Only the lines from the top of the data through the line with "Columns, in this" should be repeated, each exactly as written.
════════════════
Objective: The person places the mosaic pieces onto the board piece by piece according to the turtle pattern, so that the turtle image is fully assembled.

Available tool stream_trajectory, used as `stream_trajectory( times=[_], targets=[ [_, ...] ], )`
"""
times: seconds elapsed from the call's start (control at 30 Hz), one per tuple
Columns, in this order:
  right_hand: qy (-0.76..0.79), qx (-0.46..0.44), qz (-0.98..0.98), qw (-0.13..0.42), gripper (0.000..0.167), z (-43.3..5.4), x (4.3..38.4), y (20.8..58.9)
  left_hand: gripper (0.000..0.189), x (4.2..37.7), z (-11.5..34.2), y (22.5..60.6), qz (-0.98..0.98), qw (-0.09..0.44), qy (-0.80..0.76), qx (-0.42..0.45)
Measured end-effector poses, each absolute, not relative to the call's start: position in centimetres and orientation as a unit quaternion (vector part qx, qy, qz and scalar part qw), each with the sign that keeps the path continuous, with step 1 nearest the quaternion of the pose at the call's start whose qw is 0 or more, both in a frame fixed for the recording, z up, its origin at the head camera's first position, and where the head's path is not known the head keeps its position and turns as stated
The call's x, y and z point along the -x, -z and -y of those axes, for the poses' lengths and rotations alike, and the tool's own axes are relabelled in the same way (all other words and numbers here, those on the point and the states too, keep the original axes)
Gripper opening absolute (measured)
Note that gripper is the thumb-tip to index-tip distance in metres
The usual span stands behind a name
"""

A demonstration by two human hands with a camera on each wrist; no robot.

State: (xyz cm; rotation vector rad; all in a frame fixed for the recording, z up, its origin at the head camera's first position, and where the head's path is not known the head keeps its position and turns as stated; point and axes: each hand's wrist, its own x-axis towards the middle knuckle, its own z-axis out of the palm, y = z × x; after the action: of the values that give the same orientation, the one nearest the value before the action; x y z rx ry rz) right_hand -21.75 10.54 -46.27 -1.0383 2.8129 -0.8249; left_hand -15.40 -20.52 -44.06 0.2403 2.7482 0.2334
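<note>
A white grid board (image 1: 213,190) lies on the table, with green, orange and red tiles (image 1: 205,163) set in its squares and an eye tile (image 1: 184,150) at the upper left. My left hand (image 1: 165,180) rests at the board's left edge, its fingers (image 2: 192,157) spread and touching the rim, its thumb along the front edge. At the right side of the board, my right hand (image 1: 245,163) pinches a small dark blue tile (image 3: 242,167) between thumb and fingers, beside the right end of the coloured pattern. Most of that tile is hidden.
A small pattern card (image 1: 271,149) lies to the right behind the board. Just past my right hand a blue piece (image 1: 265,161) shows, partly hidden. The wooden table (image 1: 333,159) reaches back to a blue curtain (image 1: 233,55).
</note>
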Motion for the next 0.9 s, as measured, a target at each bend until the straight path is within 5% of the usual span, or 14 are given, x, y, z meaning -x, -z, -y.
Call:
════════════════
Task answer
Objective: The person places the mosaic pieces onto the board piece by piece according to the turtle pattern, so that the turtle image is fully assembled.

Available tool stream_trajectory, used as `stream_trajectory( times=[_], targets=[ [_, ...] ], )`
"""
times: seconds elapsed from the call's start (control at 30 Hz), one per tuple
Columns, in this order:

The requested output has been produced.